The break-neck speed with which Finance Minister Pranab
Mukherjee announced a Rs 2,370-crore bonanza for MPs by raising allocations
under MPLADS from Rs 2 crore to Rs 5 crore, even as he expressed concern over
sky-rocketing prices and inflation was simply breathtaking. On the facetious
plea that as MLAs’ are getting Rs 2 crore it is only fair to strike a balance
by raising the fund available to MPs’. Who cares that it’s the aam aadmi’s hard earned money down the
political drain.
True, no one begrudges more funds to our Right Honourables
to help develop their constituencies better. The Supreme Court too upheld the
Constitutional validity of MPLADS in May 2010.
But the moot point is: Has the
scheme lived up to the expectations?
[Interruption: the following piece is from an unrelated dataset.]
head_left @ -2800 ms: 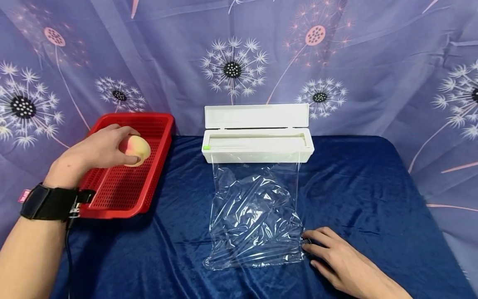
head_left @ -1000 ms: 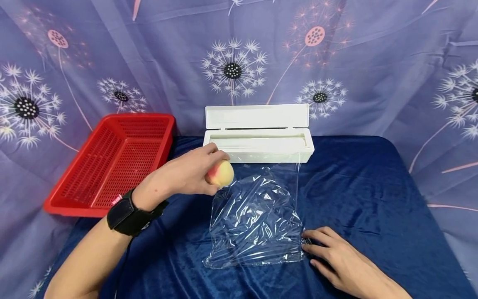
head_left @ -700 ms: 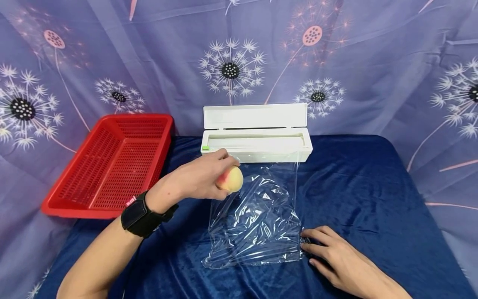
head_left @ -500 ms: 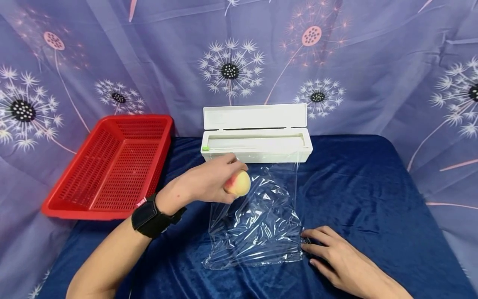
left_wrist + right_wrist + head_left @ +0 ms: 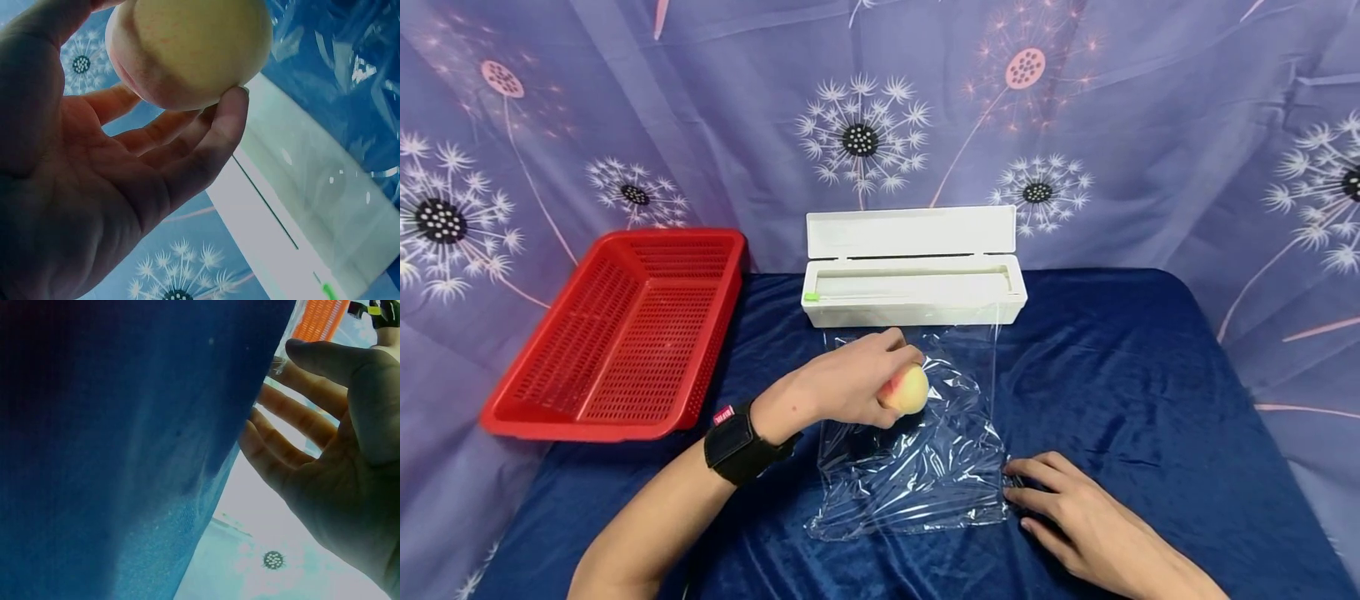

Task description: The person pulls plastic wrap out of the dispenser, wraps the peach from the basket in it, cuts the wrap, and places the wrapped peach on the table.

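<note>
A yellow peach with a red blush (image 5: 910,390) is held in my left hand (image 5: 846,379), over the upper middle of a sheet of clear plastic wrap (image 5: 917,475). In the left wrist view, thumb and fingers curl round the peach (image 5: 194,50) from its sides. The wrap runs toward me from a white dispenser box (image 5: 917,315), its lid raised, and lies crinkled on the blue cloth. My right hand (image 5: 1086,521) rests on the cloth, fingertips at the wrap's lower right edge. From the right wrist view, the fingers (image 5: 294,412) are extended and loosely bent.
At the left stands a red perforated basket (image 5: 700,400) with nothing in it. A small green slider (image 5: 811,297) sits at the box's left end. Behind the table hangs a purple dandelion-print curtain (image 5: 737,108). Blue velvet cloth (image 5: 1120,375) covers the table.
My left hand has lifted the peach out of the red basket and carried it rightward and toward me, over the wrap. My right hand has stayed at the wrap's edge.
</note>
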The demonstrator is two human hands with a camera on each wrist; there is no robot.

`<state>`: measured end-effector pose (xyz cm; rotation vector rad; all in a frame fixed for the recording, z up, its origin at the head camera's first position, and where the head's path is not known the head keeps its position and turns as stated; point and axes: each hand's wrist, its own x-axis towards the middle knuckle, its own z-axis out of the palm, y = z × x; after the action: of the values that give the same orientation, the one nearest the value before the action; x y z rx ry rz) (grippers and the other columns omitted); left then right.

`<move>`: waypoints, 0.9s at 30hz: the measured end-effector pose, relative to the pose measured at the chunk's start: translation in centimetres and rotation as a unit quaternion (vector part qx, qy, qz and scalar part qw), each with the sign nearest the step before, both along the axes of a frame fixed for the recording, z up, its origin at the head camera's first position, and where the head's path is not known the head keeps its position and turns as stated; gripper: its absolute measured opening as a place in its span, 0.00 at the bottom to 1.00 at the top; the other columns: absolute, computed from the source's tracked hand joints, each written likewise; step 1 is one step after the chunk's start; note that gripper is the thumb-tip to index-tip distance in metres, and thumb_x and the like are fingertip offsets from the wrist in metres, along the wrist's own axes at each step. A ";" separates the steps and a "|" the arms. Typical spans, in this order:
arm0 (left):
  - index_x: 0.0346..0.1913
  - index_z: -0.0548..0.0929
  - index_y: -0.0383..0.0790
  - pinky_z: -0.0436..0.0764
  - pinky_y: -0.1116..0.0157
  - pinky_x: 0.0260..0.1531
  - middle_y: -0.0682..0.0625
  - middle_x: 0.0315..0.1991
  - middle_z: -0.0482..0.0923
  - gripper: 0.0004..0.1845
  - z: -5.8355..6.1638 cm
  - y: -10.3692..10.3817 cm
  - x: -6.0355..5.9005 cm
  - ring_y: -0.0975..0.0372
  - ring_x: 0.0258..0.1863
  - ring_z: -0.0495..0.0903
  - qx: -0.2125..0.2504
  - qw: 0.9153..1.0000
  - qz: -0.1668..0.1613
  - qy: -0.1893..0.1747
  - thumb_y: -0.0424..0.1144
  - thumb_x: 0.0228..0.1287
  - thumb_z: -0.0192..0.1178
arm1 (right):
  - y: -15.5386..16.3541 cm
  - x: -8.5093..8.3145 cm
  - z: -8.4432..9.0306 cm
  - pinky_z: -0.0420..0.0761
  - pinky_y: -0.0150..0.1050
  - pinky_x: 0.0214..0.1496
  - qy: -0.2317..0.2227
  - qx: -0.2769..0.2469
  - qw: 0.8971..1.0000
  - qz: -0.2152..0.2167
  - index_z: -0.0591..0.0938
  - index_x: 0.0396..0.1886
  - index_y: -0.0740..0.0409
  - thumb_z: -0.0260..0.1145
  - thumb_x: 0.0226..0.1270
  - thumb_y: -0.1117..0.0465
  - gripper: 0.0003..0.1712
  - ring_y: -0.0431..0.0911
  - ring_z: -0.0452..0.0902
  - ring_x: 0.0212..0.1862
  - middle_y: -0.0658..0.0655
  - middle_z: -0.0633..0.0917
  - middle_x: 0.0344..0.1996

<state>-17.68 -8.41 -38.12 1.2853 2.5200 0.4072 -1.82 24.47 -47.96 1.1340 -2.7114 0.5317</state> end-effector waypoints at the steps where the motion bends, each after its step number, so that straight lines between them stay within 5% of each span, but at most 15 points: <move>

Or has it turned into another ‘cash cow’
for our leaders?
Sadly, experience over the last 18 years since MPLADS was
launched in 1993 highlights that the scheme has created more controversies and
yielded little results. The sting operation in 2006 whereby seven MPs were
caught seeking bribes for doling out contracts under the MPLADS and various
Comptroller and Auditor-General (CAG) reports have pointed out that funds meant
for public good are siphoned off to greedy private pockets.
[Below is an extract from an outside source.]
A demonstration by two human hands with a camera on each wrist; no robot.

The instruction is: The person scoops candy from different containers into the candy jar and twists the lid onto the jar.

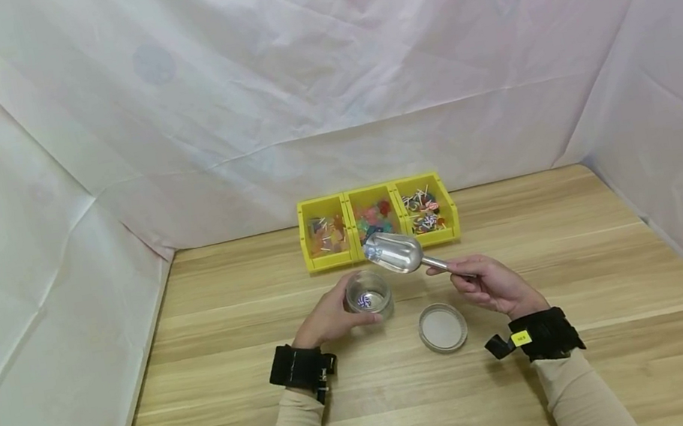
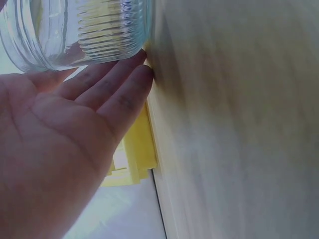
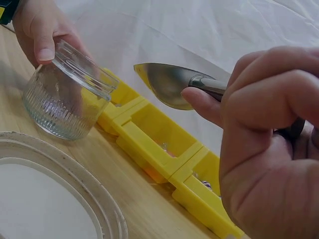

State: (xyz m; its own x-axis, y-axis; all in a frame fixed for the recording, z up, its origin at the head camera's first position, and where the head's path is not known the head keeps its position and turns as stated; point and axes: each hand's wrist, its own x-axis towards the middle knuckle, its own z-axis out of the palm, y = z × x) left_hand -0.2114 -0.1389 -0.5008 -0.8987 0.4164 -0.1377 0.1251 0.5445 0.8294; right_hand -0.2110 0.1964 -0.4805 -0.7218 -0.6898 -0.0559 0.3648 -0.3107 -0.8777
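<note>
A clear ribbed glass jar stands uncovered on the table, a purple-and-white swirl piece at its bottom. My left hand grips the jar from its left side, thumb on the near side and fingers round the far side. Seen from the left wrist, those fingers lie along the glass, close over the wood. With its handle in my right hand, a metal scoop is held up between jar and bins, bowl pointing left. In the right wrist view the scoop shows side-on; its contents are hidden there.
Three joined yellow bins stand at the back, with colourful small pieces in each, some with white sticks. A round lid lies on the table between my hands. White cloth hangs behind and at both sides.
</note>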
Most scandalously, two reports by the CAG in 1998 and 2001,
have strongly criticised the waste and the serious irregularities in the
implementation of the scheme. It found that in many States, funds were either misused,
lapsed, fictitious or the unspent money wasn’t returned. Astonishingly projects
not sanctioned by MPs were also executed.
Not only that. The CAG found that the District Collectors
not only reported inflated expenditure figures to the Ministry but also failed
to obtain utilisation certificates in respect of 11,915 works constituting 70
per cent of the works completed. And yet, the Ministry continued to release
funds without any correlation to their end use. Naturally, in a country which
breathes bribes wherein no work is done without palms being greased and ‘cuts’
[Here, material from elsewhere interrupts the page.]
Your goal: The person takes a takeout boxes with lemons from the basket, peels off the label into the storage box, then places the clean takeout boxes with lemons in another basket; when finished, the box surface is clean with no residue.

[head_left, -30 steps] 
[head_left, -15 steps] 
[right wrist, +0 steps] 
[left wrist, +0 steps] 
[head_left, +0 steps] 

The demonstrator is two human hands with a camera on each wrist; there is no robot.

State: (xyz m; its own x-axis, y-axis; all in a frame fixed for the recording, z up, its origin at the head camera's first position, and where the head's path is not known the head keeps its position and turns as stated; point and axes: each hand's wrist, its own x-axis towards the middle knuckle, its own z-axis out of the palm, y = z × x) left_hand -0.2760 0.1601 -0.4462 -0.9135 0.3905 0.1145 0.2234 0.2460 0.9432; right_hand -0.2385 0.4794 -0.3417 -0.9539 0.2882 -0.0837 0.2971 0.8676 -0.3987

paid what else can one expect.
In a sample audit of 106 constituencies, it was found that
of a total expenditure of Rs 265 crores reported by the collectors, Rs 82
crores (31 per cent) was not incurred at all. So deep is the malaise that India’s dalit messiah Mayawati brazenly directed
her MPs in 2003 to part with a part of the “commissions” they made from their
MPLADS for Party coffers. She said, “Arre
bhai sub miljul kar khao”. Adding,
that even the most honest MP makes Rs 5 lakh annually by sitting at home.
Remember, Trinamool’s
singer-turned-novice MP Kabir Suman who in a tell-all in 2009 revealed,
“Local leaders who already control Rs 400 crore of the panchayat samiti and zilla
parishad monies, want the funds and won’t let me spend Rs 1 crore of the Rs
2 crore I receive annually on installing 44 deep tube-wells in my
constituency.”
Think. An MP in connivance with the DM ensures a cut out of
every scheme recommended by inflating the cost and taking kickbacks from the
contractors. The babu is happy and he
makes the MP happier. A smart duo nets up to a maximum of Rs one crore of Rs 2
crore and an honest duo a minimum of Rs 50 lakhs. Asserted one, it is a
"kind of financial rehabilitation package for the political cadre."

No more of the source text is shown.